There are many options to create, train, and locally run custom LLMs as long as you have the data. As David Shapiro said in the video, “data is the oil of the information age” and law libraries are deep wells of the type of data that could be used to accurately train these services. Additionally, when you are locally hosting an LLM many of the concerns surrounding privacy, permissions, and student data completely evaporate because you are in control of what information is being sent and stored.
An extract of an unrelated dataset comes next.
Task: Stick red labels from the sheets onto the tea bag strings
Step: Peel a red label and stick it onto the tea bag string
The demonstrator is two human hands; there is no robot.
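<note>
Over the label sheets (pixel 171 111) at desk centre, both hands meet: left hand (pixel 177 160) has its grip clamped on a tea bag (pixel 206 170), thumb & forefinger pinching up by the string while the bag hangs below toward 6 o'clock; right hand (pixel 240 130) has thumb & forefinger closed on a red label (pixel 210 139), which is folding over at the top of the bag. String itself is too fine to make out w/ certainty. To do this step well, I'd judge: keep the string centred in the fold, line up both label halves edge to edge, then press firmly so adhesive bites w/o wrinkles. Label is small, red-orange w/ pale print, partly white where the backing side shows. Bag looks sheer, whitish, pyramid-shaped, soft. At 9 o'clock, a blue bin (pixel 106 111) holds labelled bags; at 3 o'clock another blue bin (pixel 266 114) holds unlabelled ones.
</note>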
To do all of this, we need organization, collaboration, and funding. Individually this could be difficult but if we band together in consortium, we can get a lot done.

Students

Students are an incredible resource in this area. Many of them come to law school with computer science and data science backgrounds and can help with the creation and development of these models. They need mentors and organizers to help focus their efforts, provide resources, and nurture their creativity. In addition, they provide a deep reservoir of diverse voices and experiences that may not occur to people who have spent decades in academia, the public sector, or law firms. We can bring in students to have competitions to create their own LLM apps for law practice and access to justice initiatives. We can fund fellowships to do work at schools, courts, and firms. We can bring them under our wing to usher in the next generation of tech-savvy law librarians. We can leverage the excitement and energy associated with these new tools to attract new talent into our field – I skimmed TikTok and the #ChatGPT hashtag as around 7.7 billion views. To do that, we need to brainstorm together so that we can get these programs in place.

In Sum

As the torchbearers in this promising venture, it’s time for us, the law librarians, to step up and show the world our unmatched prowess in harnessing the potential of LLMs in law, weaving our expert knowledge in information science, law, and emerging technology. Let us band together, utilizing the rich data reserves at our disposal, and carve out a future where legal technology is not just efficient and transparent, but also a collaborative masterpiece fostered by our relentless pursuit of innovation and excellence.